# Amanda Brunker at Oxegen



## Newbie! (11 Jul 2011)

Did anyone see the video footage of Amanda Brunker 'performing' at Oxegen? I saw it yesterday although it all seems to have disappeared today. Definitely one of the funniest/most pathetic things I've seen this year. Was it actually genuine or all a big joke?


----------



## BONDGIRL (11 Jul 2011)

I doubt it was a joke.. then again the state of her on the stage !! haha.. sounded terrible.!!!


----------



## JP1234 (11 Jul 2011)

don't panic, you can still see it here for now at least

[broken link removed]

they played a clip on Today FM this morning, I am assuming it was some kind of in joke.


----------



## Liamos (11 Jul 2011)

Looks like she got a big crowd!


----------



## Newbie! (11 Jul 2011)

Liamos said:


> Looks like she got a big crowd!



Cormac Battle was there anyway...he has gone waaaay down in my opinion now..


----------



## Firefly (11 Jul 2011)

In a different setting, in different attire, it could be quite good


----------



## Purple (11 Jul 2011)

I hknew the name but I had to Google her to find out who she was... I'm getting old!


----------



## IsleOfMan (11 Jul 2011)

Lorraine Keane next year?


----------



## DerKaiser (11 Jul 2011)

Purple said:


> I hknew the name but I had to Google her to find out who she was... I'm getting old!



Must be getting very old, 1991 was her high point!!!!


----------



## michaelm (13 Jul 2011)

JP1234 said:


> don't panic, you can still see it here for now at least.


It's gone from there.  If the kids don't behave today I'll force them to watch it here http://www.youtube.com/watch?v=d0S9wSZuc5M


----------



## Lex Foutish (15 Jul 2011)

Am I the only person in the world who doesn't know who Amanda Brunker is? I never even heard of her.


----------



## Firefly (15 Jul 2011)

Lex Foutish said:


> Am I the only person in the world who doesn't know who Amanda Brunker is? I never even heard of her.



Lex, you're obvioulsy not well up on your D-listers


----------



## Lex Foutish (15 Jul 2011)

Firefly said:


> Lex, you're obvioulsy not well up on your D-listers


 My wife said something similar, Firefly!


----------



## michaelm (15 Jul 2011)

Lex Foutish said:


> Am I the only person in the world who doesn't know who Amanda Brunker is? I never even heard of her.
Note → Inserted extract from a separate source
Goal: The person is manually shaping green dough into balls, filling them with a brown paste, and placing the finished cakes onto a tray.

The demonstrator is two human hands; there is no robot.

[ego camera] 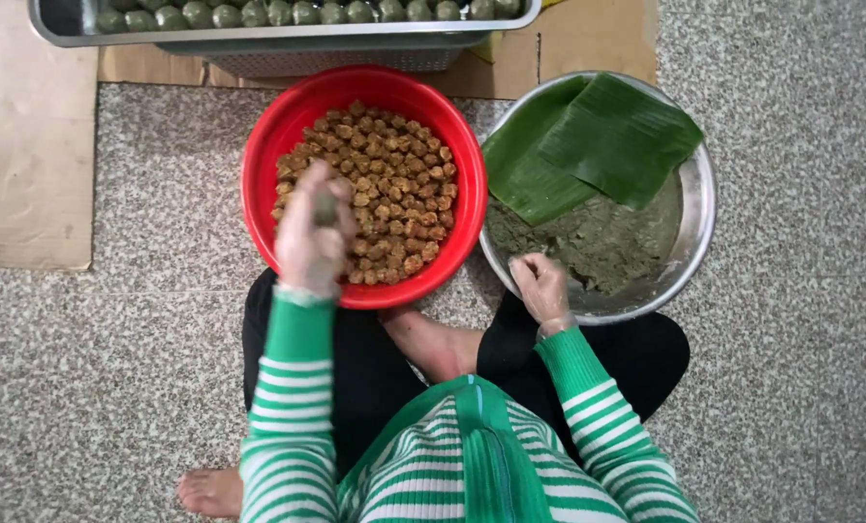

I never heard of her before last week.  I know nothing about her, except that she is obviously talented .


----------



## Sunny (15 Jul 2011)

michaelm said:


> I never heard of her before last week. I know nothing about her, except that she is obviously talented .


 
I'm the same. Heard on the radio that she was giving out about getting abuse on twitter from her followers. Surely she should just quit twitter then. But then I remember that she must like attention and it doesn't matter if it is good or bad.


----------



## Lex Foutish (15 Jul 2011)

michaelm said:


> I never heard of her before last week. I know nothing about her, except that she is obviously talented .


 


Sunny said:


> I'm the same. Heard on the radio that she was giving out about getting abuse on twitter from her followers. Surely she should just quit twitter then. But then I remember that she must like attention and it doesn't matter if it is good or bad.


 
Maybe we could start our own AAM band and go on tour. There are probably many members here with hidden talents....... I used to be a dinger on the tin whistle and the accordian when I was younger.


----------



## Sunny (15 Jul 2011)

This has to be one of the most pitiful Wikipedia entries I have seen. Does this constitute celebrity nowadays?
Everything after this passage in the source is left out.